Exercise instructions:
Spot each line in the data below containing "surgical" and copy it.

(Input records)

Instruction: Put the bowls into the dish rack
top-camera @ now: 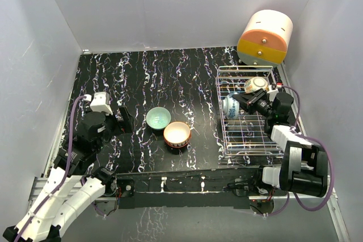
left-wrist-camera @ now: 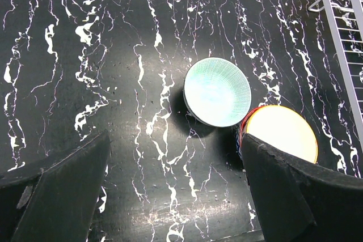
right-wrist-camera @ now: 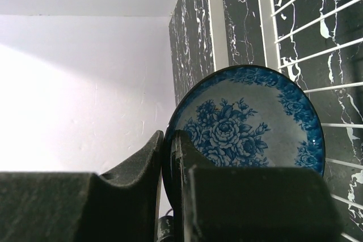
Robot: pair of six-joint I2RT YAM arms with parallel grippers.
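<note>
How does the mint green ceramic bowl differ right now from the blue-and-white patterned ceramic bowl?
The mint green bowl sits mouth up on the black marbled table; the blue-and-white bowl is tipped on edge in the silver wire dish rack. Nothing grips the mint green bowl; the right gripper pinches the blue-and-white bowl's rim. Both are small and round.

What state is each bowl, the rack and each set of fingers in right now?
Rack: holds two bowls.
Green bowl: upright on table, not loaded.
Red bowl: upright on table, not loaded.
Blue bowl: on edge in rack, gripped.
Flowered bowl: tilted in rack.
Left fingers: open, empty.
Right fingers: shut on blue bowl.
</note>
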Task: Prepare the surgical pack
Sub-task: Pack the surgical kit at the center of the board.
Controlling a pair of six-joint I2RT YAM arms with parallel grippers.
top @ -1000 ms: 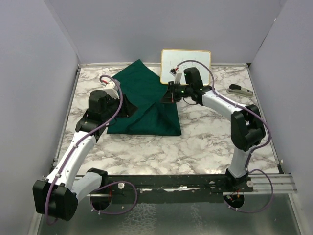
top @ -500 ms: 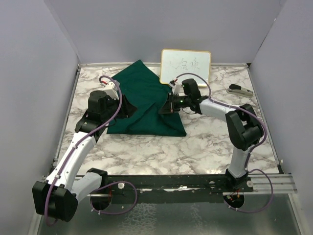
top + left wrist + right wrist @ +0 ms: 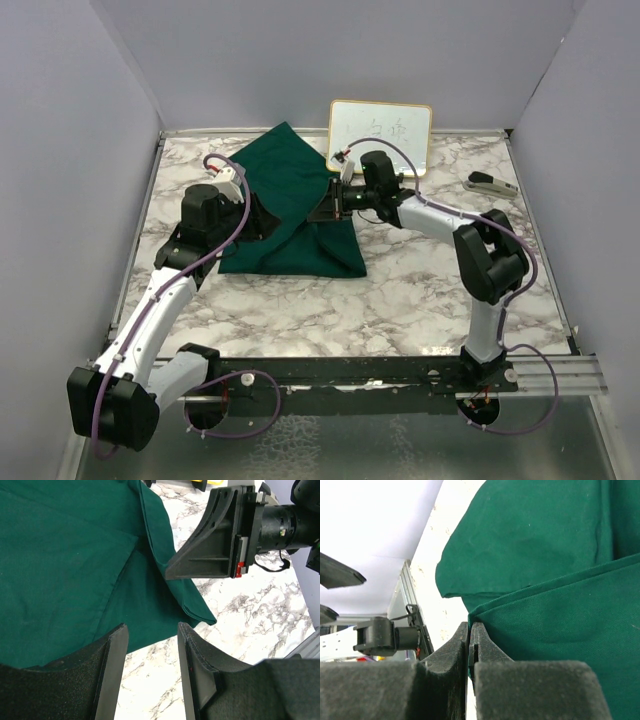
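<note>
At the back-left of the marble table (image 3: 420,290) lies the green cloth (image 3: 290,200), bunched. R gripper (image 3: 469,626) is clamped on a fold's edge, just in front of the whiteboard (image 3: 380,135). L gripper (image 3: 152,627) hangs apart over the cloth's near-left. I'd pull low & slow toward the bare front, w/ L pinning. Back wall's close.
</note>
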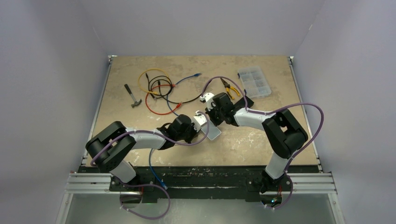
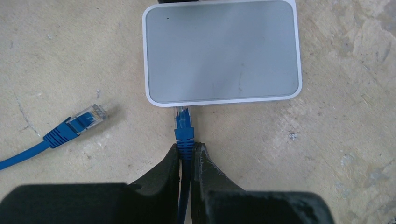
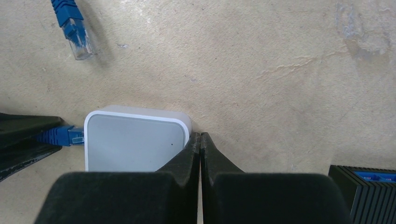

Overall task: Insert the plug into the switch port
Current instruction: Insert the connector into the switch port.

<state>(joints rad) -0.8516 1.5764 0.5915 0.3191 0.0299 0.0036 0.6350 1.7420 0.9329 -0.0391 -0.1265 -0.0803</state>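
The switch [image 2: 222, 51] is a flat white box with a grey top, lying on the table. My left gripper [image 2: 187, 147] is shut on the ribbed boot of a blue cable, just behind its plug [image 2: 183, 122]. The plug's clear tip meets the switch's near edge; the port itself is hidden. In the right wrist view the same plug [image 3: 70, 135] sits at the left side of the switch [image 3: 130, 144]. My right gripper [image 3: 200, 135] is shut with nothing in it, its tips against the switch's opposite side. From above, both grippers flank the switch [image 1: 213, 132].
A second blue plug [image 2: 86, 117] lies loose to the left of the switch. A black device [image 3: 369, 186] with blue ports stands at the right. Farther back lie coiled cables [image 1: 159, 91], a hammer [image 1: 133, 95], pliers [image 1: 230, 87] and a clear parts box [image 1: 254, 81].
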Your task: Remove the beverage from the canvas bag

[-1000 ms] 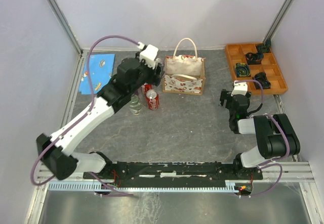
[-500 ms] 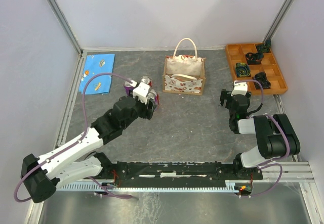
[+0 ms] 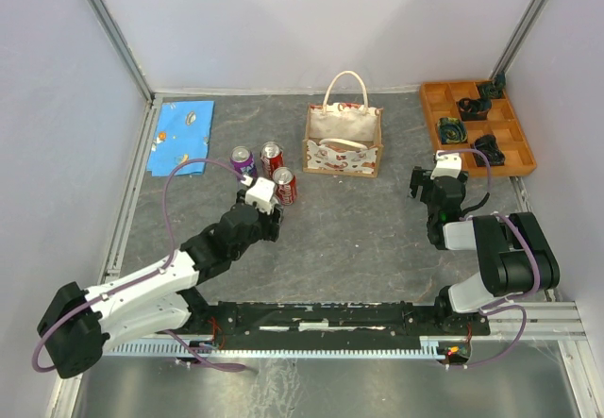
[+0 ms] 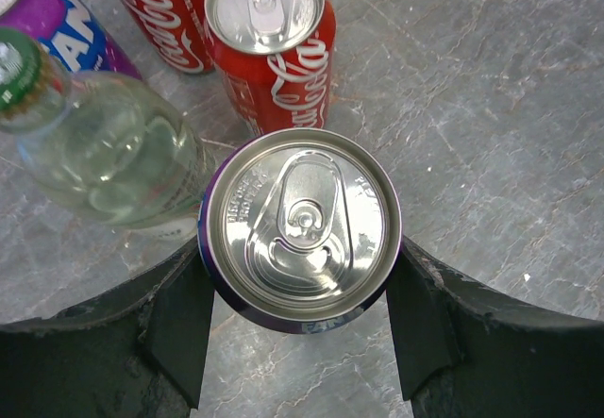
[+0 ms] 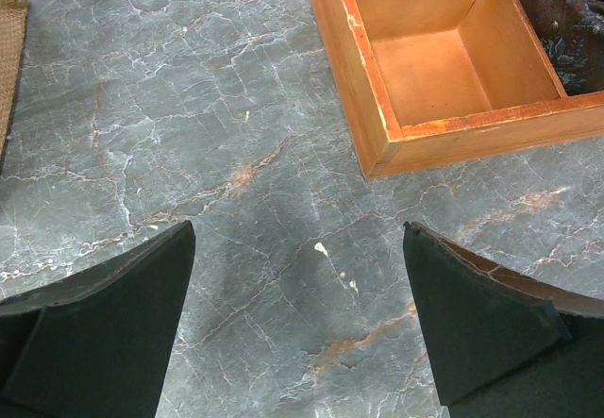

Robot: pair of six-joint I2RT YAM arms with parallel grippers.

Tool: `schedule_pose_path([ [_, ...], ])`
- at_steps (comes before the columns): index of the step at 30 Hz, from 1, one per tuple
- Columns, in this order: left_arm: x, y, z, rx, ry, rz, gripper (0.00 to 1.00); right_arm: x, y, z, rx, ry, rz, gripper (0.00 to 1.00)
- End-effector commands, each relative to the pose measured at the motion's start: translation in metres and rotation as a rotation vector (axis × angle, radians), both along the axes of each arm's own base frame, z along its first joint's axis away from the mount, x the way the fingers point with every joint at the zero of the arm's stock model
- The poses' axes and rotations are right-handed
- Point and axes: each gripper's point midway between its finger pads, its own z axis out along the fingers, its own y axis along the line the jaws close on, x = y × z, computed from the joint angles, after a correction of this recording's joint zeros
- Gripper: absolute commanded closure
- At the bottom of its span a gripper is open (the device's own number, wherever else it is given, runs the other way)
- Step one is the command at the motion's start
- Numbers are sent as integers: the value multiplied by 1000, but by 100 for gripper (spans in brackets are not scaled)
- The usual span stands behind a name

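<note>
We are logging left gripper (image 4: 298,243) pinching a purple can (image 4: 300,201) | red can (image 4: 274,45) standing just ahead of it | right gripper (image 5: 297,227) hanging spread.

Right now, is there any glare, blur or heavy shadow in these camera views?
Left wrist view: the purple can is sharp, its lid showing mild sheen but no blown-out glare; the left fingers are dark and lose detail. Right wrist view: the tabletop is crisp, with a soft shadow between the right fingers. Top external view: even light; the orange tray contents are too small to read.
</note>
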Motion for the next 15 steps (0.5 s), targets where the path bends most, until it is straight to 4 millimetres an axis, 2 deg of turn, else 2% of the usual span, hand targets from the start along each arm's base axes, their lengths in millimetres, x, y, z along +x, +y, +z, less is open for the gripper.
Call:
schedule_pose_path([
  [1, 18, -16, 46, -221, -131, 53, 97, 12, 1, 16, -7, -51, 10, 1],
  [6, 16, -29, 27, -211, -54, 21, 97, 12, 2, 16, -7, -51, 11, 1],
  [15, 21, -39, 12, -193, -27, 7, 97, 12, 2, 16, -8, -50, 11, 1],
])
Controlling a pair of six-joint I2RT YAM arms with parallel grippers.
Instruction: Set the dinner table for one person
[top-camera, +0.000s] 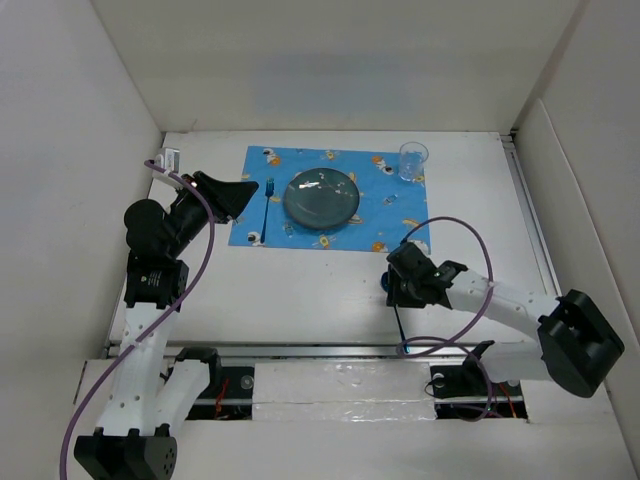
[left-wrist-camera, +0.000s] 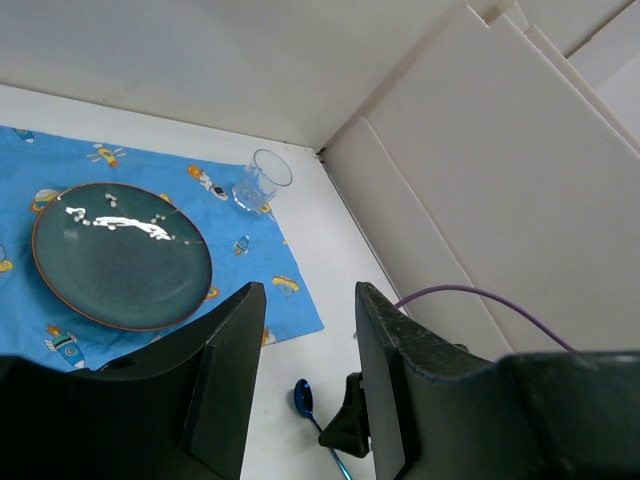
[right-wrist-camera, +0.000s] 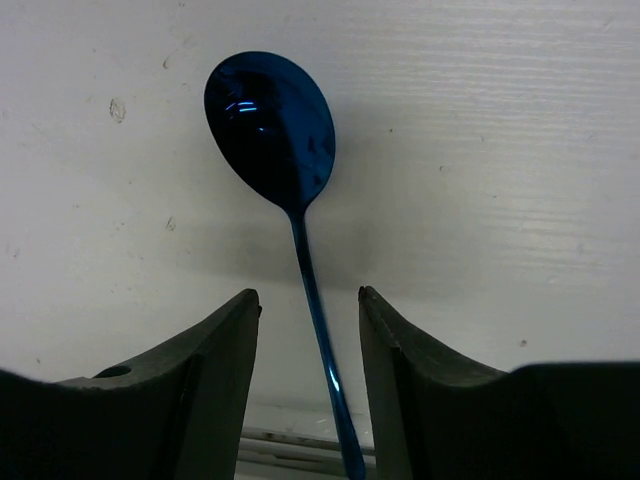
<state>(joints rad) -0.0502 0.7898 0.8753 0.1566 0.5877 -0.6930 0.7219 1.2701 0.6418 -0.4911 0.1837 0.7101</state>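
Observation:
The white dinner table (top-camera: 300, 290) carries a blue astronaut placemat (top-camera: 390, 205) with a dark teal plate (top-camera: 321, 196), a blue fork (top-camera: 267, 205) left of the plate and a clear glass (top-camera: 413, 160) at its far right corner. A shiny blue spoon (right-wrist-camera: 270, 125) lies on the bare table just in front of the placemat. My right gripper (right-wrist-camera: 310, 300) is open and low over it, its fingers on either side of the handle without touching. My left gripper (left-wrist-camera: 310, 300) is open and empty, raised beside the placemat's left edge near the fork.
White walls border the table on the left, back and right. A metal rail (top-camera: 340, 352) runs along the near edge just behind the spoon's handle end. A purple cable (top-camera: 470, 290) loops over the right arm.

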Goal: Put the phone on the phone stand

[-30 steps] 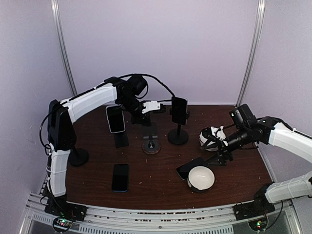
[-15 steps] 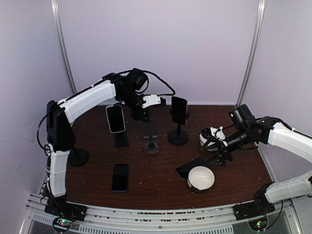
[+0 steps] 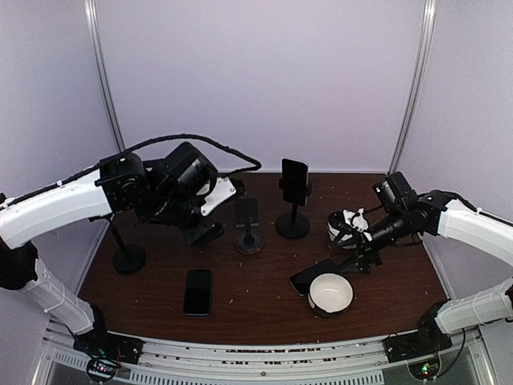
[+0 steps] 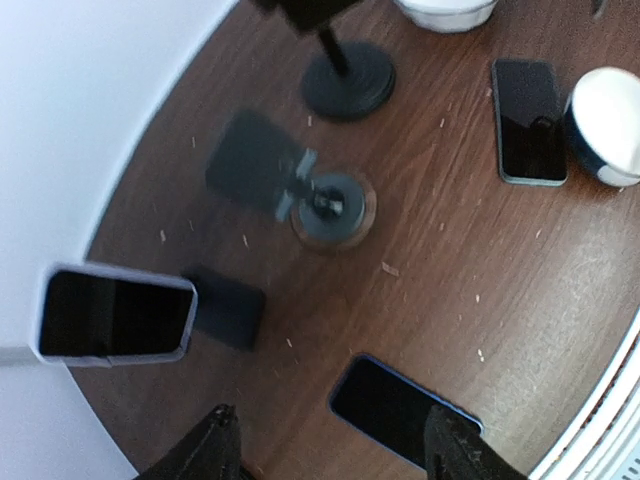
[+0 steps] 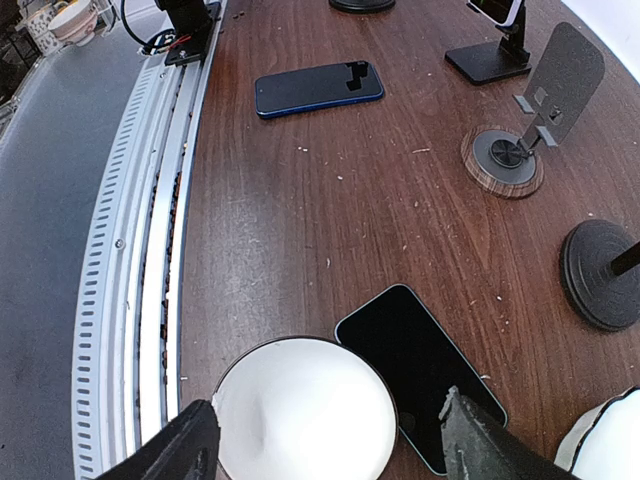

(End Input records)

Solution for this task:
Task: Prepare the surgical pack
Sub-task: Pack the surgical kit at the center of the board.

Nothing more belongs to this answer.